EXERCISE REQUIREMENTS.
Work through the data below line by line and say how many lines hold "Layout"; give only the number.

(Entries taken from a collection)
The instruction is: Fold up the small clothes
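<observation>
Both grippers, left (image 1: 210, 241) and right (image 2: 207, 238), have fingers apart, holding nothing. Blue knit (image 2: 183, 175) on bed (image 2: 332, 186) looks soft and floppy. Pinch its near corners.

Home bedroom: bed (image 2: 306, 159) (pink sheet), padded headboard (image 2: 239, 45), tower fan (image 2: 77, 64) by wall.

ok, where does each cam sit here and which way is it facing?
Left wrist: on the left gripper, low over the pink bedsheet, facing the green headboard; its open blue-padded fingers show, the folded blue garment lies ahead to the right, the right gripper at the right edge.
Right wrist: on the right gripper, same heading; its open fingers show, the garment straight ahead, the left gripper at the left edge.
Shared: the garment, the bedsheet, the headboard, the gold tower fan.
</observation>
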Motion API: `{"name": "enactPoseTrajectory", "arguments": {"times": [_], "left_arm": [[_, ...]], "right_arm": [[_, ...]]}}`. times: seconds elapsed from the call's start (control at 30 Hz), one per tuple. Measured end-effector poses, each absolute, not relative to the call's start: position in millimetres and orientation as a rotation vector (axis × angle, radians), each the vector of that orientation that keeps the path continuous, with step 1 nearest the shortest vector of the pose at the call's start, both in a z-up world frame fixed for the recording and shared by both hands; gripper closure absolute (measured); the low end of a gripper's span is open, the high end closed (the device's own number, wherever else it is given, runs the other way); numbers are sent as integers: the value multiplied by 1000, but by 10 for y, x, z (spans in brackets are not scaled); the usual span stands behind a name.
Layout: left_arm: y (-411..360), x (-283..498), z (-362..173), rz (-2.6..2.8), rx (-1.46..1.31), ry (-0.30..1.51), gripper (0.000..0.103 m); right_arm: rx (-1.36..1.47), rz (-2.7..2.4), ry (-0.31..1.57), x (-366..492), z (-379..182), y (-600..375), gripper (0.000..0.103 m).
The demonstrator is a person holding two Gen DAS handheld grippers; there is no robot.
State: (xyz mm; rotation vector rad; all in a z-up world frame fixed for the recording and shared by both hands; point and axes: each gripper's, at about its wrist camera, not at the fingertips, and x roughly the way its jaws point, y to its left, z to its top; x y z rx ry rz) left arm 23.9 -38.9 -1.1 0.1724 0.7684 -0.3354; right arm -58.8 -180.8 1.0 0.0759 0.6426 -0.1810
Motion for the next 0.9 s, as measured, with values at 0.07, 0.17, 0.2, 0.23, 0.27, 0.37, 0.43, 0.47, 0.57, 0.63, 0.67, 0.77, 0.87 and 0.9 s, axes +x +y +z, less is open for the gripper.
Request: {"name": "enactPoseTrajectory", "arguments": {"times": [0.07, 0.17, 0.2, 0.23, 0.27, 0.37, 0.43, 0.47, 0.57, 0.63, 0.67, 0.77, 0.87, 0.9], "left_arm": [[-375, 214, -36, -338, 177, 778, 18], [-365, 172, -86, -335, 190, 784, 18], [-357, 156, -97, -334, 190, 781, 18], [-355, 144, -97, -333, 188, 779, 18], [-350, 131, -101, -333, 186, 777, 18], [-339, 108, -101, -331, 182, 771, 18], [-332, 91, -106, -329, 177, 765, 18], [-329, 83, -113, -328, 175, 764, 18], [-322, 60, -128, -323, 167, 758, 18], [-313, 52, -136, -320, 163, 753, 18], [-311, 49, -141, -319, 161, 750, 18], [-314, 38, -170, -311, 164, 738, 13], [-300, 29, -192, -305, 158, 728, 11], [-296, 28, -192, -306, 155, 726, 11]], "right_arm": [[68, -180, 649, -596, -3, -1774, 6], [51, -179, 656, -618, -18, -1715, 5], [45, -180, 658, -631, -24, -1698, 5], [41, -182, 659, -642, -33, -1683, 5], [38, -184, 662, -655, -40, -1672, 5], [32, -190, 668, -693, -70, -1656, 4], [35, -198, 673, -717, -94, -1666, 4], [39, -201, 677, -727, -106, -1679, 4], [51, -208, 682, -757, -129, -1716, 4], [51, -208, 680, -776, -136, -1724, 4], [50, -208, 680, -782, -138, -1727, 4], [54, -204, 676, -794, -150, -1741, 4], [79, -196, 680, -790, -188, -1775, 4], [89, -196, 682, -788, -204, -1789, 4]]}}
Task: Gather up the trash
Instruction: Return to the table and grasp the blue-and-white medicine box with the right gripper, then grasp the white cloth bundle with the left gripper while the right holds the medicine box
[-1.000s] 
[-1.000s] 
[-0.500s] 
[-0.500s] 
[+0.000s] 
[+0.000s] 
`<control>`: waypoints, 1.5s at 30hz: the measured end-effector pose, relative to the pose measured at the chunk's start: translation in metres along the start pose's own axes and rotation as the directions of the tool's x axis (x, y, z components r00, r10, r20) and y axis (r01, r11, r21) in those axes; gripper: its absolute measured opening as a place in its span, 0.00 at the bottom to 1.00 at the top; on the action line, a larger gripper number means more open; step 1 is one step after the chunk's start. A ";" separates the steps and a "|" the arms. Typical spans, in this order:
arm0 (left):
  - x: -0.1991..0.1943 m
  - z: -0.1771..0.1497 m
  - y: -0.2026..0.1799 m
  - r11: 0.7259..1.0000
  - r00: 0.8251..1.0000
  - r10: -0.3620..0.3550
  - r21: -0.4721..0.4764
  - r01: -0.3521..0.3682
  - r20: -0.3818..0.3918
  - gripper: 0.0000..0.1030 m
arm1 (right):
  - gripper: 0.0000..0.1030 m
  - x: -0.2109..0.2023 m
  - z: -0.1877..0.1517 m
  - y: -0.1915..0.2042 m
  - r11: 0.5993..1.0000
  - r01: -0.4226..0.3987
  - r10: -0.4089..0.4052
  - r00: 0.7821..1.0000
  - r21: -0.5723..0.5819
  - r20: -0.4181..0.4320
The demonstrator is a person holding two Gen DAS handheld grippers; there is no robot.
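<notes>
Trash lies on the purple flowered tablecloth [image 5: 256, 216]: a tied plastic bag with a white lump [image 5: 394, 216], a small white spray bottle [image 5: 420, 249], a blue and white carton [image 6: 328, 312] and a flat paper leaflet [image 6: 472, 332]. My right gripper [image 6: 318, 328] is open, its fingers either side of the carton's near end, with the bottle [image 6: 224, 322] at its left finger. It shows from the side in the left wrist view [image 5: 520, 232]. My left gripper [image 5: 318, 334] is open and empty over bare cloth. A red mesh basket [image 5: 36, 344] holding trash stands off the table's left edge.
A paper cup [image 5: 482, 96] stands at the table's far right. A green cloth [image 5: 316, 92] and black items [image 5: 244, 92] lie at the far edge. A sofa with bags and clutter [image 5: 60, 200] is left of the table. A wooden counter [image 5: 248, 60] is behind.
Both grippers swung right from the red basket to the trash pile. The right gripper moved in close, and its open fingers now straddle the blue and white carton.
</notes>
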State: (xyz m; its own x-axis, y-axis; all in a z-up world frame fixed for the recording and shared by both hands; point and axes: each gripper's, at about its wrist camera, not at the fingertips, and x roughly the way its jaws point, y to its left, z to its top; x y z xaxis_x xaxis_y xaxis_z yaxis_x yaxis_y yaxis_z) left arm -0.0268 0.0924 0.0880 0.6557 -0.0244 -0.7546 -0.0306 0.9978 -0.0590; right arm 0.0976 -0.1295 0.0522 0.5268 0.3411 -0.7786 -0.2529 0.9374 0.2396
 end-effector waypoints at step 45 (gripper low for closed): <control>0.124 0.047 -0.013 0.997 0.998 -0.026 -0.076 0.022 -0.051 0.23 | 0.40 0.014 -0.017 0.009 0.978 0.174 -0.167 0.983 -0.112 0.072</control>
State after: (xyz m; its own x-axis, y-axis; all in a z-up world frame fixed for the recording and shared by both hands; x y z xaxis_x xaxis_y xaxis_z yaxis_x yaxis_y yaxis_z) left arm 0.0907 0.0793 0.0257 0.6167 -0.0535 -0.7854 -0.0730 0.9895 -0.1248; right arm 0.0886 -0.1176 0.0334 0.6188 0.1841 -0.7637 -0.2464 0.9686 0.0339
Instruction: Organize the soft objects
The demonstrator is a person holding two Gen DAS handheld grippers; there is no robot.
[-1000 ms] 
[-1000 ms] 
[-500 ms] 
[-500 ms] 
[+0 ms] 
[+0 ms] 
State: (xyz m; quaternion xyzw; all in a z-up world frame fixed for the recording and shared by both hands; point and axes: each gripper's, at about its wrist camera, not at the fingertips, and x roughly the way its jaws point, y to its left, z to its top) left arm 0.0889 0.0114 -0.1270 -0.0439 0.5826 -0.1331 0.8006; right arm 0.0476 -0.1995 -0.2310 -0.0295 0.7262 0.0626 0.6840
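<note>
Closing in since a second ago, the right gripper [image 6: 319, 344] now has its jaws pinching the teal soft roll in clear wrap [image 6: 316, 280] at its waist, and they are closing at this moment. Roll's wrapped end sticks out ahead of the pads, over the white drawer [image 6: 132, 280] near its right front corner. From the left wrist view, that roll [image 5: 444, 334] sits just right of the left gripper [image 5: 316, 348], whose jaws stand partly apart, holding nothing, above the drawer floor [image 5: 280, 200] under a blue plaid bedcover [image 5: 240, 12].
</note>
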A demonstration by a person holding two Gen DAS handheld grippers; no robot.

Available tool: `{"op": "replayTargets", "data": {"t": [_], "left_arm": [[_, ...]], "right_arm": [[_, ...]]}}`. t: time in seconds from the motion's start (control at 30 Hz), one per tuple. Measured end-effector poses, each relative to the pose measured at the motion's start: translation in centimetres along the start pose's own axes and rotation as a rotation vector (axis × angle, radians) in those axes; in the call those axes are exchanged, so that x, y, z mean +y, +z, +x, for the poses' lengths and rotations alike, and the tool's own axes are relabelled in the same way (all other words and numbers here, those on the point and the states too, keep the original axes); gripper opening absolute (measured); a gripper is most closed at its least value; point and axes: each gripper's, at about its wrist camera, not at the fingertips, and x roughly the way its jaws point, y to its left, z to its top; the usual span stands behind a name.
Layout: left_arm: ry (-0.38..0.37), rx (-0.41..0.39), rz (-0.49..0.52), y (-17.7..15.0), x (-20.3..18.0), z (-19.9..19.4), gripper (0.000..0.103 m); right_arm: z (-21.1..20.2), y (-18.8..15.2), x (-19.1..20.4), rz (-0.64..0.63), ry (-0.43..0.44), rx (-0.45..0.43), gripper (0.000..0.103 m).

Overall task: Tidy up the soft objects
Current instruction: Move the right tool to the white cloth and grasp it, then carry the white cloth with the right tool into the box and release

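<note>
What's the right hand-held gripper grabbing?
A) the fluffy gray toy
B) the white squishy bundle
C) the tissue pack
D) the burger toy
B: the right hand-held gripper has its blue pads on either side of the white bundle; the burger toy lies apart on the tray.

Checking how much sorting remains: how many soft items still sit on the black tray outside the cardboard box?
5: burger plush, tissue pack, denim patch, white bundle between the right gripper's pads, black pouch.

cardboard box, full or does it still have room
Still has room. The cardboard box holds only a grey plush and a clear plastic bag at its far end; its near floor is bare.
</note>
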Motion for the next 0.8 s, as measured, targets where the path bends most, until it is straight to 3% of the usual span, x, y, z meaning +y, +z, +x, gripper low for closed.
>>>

PROBLEM SOLUTION.
2